**Task directions:**
Among the lines below, count those containing the word "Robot". Give the number only.

**Data for review:**
----

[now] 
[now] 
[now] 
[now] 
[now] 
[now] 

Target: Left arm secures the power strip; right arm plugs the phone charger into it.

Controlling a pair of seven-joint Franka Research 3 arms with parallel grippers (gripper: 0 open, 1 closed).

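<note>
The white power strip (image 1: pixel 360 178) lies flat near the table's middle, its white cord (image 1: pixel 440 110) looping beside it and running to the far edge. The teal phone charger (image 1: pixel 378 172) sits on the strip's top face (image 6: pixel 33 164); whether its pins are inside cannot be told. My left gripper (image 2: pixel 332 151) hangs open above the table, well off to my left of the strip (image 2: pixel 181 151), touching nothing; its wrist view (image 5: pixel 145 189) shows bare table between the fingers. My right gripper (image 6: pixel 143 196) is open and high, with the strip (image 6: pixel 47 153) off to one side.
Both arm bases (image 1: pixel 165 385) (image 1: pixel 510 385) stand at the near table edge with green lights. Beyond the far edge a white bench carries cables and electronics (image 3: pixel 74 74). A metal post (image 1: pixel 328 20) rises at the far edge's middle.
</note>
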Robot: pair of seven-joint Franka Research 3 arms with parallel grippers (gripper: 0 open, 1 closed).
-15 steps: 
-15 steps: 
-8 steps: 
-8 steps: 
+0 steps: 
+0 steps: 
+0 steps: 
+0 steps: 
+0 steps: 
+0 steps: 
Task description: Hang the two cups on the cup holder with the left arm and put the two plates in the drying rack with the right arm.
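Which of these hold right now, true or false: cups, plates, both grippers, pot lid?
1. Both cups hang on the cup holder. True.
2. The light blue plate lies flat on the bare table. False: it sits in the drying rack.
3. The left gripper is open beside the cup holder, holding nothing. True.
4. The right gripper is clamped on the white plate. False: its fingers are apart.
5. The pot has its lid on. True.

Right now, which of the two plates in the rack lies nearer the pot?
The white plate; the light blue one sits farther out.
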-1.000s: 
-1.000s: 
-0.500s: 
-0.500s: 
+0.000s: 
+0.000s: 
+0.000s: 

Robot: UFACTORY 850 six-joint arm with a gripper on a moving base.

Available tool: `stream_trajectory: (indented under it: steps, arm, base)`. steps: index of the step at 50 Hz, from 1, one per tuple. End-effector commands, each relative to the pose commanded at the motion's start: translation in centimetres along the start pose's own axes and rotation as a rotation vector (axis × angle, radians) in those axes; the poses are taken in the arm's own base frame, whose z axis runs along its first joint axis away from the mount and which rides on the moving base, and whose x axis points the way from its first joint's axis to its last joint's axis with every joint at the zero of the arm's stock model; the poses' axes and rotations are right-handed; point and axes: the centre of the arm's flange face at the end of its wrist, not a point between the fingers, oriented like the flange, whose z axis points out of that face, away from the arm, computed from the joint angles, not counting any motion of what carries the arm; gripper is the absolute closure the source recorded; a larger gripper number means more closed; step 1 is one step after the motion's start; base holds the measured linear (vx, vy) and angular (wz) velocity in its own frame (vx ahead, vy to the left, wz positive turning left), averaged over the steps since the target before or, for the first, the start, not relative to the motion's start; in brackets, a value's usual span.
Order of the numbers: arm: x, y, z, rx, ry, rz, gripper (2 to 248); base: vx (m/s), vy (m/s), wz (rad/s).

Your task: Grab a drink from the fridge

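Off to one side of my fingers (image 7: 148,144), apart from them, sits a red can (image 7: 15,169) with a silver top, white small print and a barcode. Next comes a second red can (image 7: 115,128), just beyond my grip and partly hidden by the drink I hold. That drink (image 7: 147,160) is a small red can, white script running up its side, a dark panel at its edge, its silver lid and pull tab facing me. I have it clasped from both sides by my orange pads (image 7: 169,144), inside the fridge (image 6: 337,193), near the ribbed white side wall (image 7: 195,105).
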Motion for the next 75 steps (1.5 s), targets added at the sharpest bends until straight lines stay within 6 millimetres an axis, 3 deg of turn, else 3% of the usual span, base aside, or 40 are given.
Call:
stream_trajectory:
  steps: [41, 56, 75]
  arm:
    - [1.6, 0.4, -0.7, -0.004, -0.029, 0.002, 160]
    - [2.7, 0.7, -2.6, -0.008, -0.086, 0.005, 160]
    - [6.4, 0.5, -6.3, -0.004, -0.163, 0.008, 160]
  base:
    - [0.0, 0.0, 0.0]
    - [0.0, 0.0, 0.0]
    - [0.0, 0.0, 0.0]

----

**Exercise response:**
2